18.Bölüm : Alparslan

985 50 32
                                    

Selam

Nasılsınız?

Oruç nasıl gidiyor? Benim için güzel gidiyor ama okul yüzünden baya yoruluyorum.

Oruç nasıl gidiyor? Benim için güzel gidiyor ama okul yüzünden baya yoruluyorum

Oops! Bu görüntü içerik kurallarımıza uymuyor. Yayımlamaya devam etmek için görüntüyü kaldırmayı ya da başka bir görüntü yüklemeyi deneyin.

18.Bölüm: Alparslan

MERT
Sabah uyandığımda hala Dilara'nın evindeydim. Gece, o Alparslan'ı uyutmaya gidince yorgunluktan uyuya kalmıştım. Gece hayal meyal Dilara'nın üstümü örttüğünü gördüm. Hala olanların şokunu atlatabilmiş değildim. Gene de yaşadığım şoku Dilara'ya göstermemek için elimden geleni yapıyordum da, eğer bunu fark ederse üzülebilirdi.

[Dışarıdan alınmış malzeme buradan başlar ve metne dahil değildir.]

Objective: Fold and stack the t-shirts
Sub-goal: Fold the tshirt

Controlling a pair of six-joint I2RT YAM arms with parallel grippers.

Yattığım koltuktan kalkıp mutfağa geçtim. En azından evlerindeki ilk kahvaltıyı güzel yapsınlar. Kısa sürede bir çok şey hazırlamıştım. Hapşırma sesiyle bakışlarım kapıya döndü. Alparslan yakalanmanın verdiği utançla, pervasa yapışmıştı.

Korkutmamak adına birkaç adım atıp dizlerimin üzerine çöktüm. Aynı boya geldiğimiz izin gözlerinin içine bakarak konuştum.

"Günaydın"

"Günaadın" biraz peltek şekilde konuşmuştu. Bu da onu ısırma isteğimi körlemişti.

"Annen uyanmadı mı?" Kafasını iki yana salladı. Bakışları arkamda olduğu için bende arkamı döndüm. Ocakta kaynayan çaya dikkat kesmiş tamamen ona odaklanmıştı.

"O ne "

"Çay demliyorum "

"Çaa " Allah'ım bu ne şirinlik, sabah sabah şeker komasına girmek istemem.

"Benimle beraber simit ve poğaça almaya gelmek ister misin Alparslan?" Hevesle başını aşağı yukarı salladı, hızlı bir şekilde.

"Evet isterim "

"Gel o zaman üstünü değiştirelim. " Tam odaya girecekken duraksadım. Benimle beraber Alparslan da duraksadı.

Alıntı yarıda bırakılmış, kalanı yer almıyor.